_Task instructions:_ If a line in the entries includes "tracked", show that line.

_Data records:_
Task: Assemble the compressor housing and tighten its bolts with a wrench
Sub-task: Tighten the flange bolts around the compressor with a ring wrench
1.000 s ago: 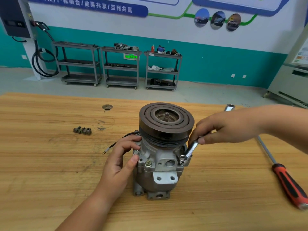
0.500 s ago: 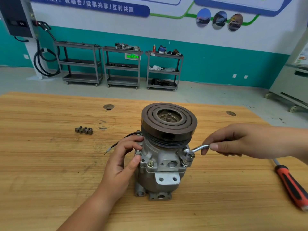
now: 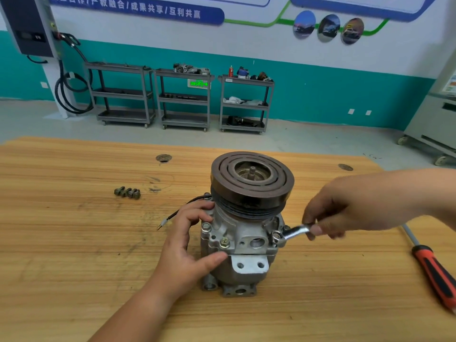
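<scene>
The compressor housing (image 3: 237, 243) stands upright on the table (image 3: 74, 243) with its pulley (image 3: 251, 178) on top. It is cast metal, likely heavy, rigid and top-weighted, so it is best braced low on the body. The left hand (image 3: 187, 243) grips the housing's left flank. On the housing's right, the right hand (image 3: 345, 208) pinches the wrench (image 3: 293, 232), whose head sits on a flange bolt (image 3: 275, 235). Loose bolts (image 3: 127, 193) lie well to the housing's left, and a screwdriver (image 3: 434, 270) far to its right

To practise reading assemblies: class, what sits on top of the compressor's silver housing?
A dark round pulley sits on the housing, with a short shaft standing in its open centre. The joint beneath the pulley is covered, so how it attaches cannot be seen.
</scene>
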Demonstrator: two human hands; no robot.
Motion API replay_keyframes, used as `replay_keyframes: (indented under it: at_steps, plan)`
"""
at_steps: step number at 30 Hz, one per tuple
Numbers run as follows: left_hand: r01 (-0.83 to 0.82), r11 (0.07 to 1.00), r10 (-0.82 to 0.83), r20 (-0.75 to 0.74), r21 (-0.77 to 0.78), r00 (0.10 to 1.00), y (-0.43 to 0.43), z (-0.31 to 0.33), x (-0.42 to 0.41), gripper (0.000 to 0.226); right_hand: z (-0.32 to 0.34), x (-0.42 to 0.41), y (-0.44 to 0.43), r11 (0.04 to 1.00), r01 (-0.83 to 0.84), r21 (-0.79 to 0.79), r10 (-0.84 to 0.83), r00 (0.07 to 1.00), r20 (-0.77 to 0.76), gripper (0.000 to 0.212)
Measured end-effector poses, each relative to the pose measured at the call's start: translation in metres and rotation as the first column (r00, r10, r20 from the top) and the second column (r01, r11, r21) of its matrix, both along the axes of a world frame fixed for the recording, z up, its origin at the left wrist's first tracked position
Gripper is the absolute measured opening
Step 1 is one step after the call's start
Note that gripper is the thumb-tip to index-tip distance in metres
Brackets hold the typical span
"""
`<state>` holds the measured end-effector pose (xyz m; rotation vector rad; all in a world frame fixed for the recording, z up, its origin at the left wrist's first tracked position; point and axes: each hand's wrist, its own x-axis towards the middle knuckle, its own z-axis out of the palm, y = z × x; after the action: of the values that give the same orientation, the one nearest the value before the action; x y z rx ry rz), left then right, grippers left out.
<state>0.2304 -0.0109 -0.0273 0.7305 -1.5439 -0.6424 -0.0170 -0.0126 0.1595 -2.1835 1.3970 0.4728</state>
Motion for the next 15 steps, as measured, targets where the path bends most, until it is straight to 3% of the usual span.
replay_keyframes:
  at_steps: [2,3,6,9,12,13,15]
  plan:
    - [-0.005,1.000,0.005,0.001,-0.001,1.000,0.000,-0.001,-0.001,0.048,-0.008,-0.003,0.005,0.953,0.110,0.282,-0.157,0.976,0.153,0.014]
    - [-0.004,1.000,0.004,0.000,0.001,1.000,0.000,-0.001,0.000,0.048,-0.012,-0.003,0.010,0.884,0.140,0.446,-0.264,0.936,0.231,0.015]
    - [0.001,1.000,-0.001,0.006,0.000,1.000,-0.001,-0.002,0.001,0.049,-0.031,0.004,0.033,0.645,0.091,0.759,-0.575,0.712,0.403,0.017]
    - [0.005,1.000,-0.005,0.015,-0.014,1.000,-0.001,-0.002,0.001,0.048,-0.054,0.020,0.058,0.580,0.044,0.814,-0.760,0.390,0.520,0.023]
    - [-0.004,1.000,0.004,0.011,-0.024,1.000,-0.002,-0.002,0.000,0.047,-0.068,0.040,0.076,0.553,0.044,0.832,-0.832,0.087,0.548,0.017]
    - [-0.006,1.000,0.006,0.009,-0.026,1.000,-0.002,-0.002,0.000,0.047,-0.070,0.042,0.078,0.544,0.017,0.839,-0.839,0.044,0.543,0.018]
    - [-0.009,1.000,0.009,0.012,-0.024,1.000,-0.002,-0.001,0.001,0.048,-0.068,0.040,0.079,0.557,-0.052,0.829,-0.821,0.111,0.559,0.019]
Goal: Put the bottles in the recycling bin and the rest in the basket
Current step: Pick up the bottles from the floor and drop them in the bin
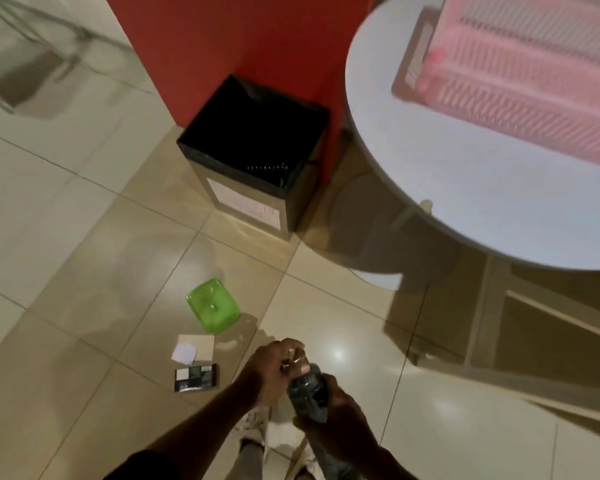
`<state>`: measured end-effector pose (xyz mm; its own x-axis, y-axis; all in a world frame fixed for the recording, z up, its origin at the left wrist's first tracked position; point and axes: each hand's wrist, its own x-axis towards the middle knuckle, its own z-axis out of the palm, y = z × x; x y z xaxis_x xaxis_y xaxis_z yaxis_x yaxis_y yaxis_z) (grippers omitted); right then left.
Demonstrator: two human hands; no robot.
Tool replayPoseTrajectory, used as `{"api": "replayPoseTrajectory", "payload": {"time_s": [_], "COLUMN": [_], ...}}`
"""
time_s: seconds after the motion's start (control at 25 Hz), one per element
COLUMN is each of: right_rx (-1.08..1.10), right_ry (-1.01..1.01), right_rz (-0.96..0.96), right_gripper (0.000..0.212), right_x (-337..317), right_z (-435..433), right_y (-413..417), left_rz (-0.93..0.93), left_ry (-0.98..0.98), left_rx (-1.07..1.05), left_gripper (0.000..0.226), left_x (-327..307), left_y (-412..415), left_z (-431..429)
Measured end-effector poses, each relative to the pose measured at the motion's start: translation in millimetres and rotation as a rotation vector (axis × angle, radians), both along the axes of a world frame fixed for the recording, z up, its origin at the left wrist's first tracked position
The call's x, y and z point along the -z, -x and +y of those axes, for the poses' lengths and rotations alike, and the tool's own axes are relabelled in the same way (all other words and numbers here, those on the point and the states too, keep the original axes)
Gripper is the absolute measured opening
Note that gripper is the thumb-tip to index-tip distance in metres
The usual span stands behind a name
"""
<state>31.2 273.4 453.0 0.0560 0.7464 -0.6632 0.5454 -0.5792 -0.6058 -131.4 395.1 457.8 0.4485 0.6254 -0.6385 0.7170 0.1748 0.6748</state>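
Both hands are meeting low in the head view, right above the person's shoes (253,424). Right hand (329,424) is wrapping the body of a dark plastic bottle (307,396), fingers closed around it from the right side, so the bottle is off the floor and pointing neck-away from the camera. Left hand (274,368) is curling over the neck end, fingertips pinched at the top; looks like it's gripping the cap or steadying the bottle, can't tell which through the blur. Both forearms are coming in from the bottom edge and converging, elbows bent, wrists angled inward.

Judgement: two-hand hold is probably there to stabilise or handle the cap before the drop, not for the weight.

Recycling bin (253,150) is sitting ahead on the tiled floor (84,237), against the red wall (239,46), black liner open at the top, white label on the near face. Well apart from the hands, so a step or a reach forward is needed. Bottle isn't in it yet.

Non-bottle items are lying on the floor left of the hands: green plastic dish (212,305) nearest the bin, then a beige card (201,346) with a white paper piece (184,352) overlapping it, then a small dark palette-like case (196,377) just beside the left forearm. All untouched, all meant for the basket.

Pink basket (520,77) is sitting on the round white table (465,220) at upper right, motion-blurred. Contents aren't visible.
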Motion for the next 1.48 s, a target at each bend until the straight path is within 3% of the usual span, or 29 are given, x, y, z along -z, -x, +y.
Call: {"api": "replayPoseTrajectory", "payload": {"time_s": [0.24,0.32,0.44,0.6,0.76,1.0,1.12,1.28,1.36,1.48], "right_rx": [-0.203,-0.265,-0.278,-0.175,-0.133,-0.148,-0.234,-0.360,-0.393,-0.443], "right_ry": [-0.014,-0.041,-0.080,-0.172,-0.235,-0.415,-0.404,-0.321,-0.304,-0.277], "right_rz": [-0.118,-0.174,-0.295,-0.345,-0.389,-0.497,-0.554,-0.726,-0.720,-0.649], "right_gripper": [0.076,0.079,0.074,0.084,0.093,0.093,0.096,0.086,0.076,0.079], "right_x": [-66.3,-72.6,-77.8,-72.6,-80.0,-84.0,-62.0,-41.9,-38.0,-34.1], "right_z": [75.9,104.8,159.1,266.6,393.2,572.5,627.1,650.6,629.4,555.7], "right_y": [-6.5,-12.5,-10.9,-6.4,5.5,28.1,40.4,42.5,37.6,22.5], "left_rz": [0.071,0.110,0.344,0.491,0.431,0.474,0.489,0.469,0.457,0.423], "left_ry": [-0.145,-0.206,-0.407,-0.585,-0.625,-0.668,-0.662,-0.640,-0.614,-0.607], "left_rx": [-0.082,-0.035,0.185,0.398,0.325,0.409,0.460,0.454,0.463,0.477], "left_gripper": [0.054,0.057,0.072,0.107,0.126,0.130,0.132,0.133,0.134,0.132], "left_x": [-81.4,-95.1,-102.3,-90.7,-69.1,-36.7,-15.7,6.6,9.6,-0.6], "left_y": [21.5,30.2,47.9,76.8,103.4,138.2,146.8,149.3,147.9,138.6], "left_z": [46.0,62.4,95.7,164.1,240.0,315.4,323.8,319.1,314.1,308.1]}}
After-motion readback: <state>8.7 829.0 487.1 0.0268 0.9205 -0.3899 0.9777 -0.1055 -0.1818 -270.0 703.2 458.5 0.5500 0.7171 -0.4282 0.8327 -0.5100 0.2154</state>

_Result of this task:_
Measured end-effector poses, each relative to the pose measured at the call's start: translation in metres and rotation as the first column (r00, r10, r20 from the top) and the second column (r01, r11, r21) of its matrix, both along the axes of a world frame fixed for the recording, z up, its origin at the left wrist's first tracked position
`<state>` holds the measured end-effector pose (xyz m; rotation vector rad; all in a world frame fixed for the recording, z up, its origin at the left wrist's first tracked position; point and axes: each hand's wrist, its own x-axis towards the middle knuckle, its own z-axis out of the palm, y = z × x; after the action: of the values that give the same orientation, the one nearest the value before the action; x y z rx ry rz), left then right, grippers left out.
`<state>`: measured end-effector pose (xyz mm; its own x-axis, y-axis; all in a world frame fixed for the recording, z up, its origin at the left wrist's first tracked position; point and axes: each hand's wrist, its own x-axis towards the middle knuckle, its own z-axis out of the palm, y = z × x; x y z xaxis_x xaxis_y xaxis_z yaxis_x yaxis_y yaxis_z) (grippers omitted); right then left.
Measured end-effector poses, each relative to the pose measured at the motion's start: translation in millimetres and rotation as a rotation vector (axis × angle, radians), both along the axes of a world frame fixed for the recording, z up, its origin at the left wrist's first tracked position

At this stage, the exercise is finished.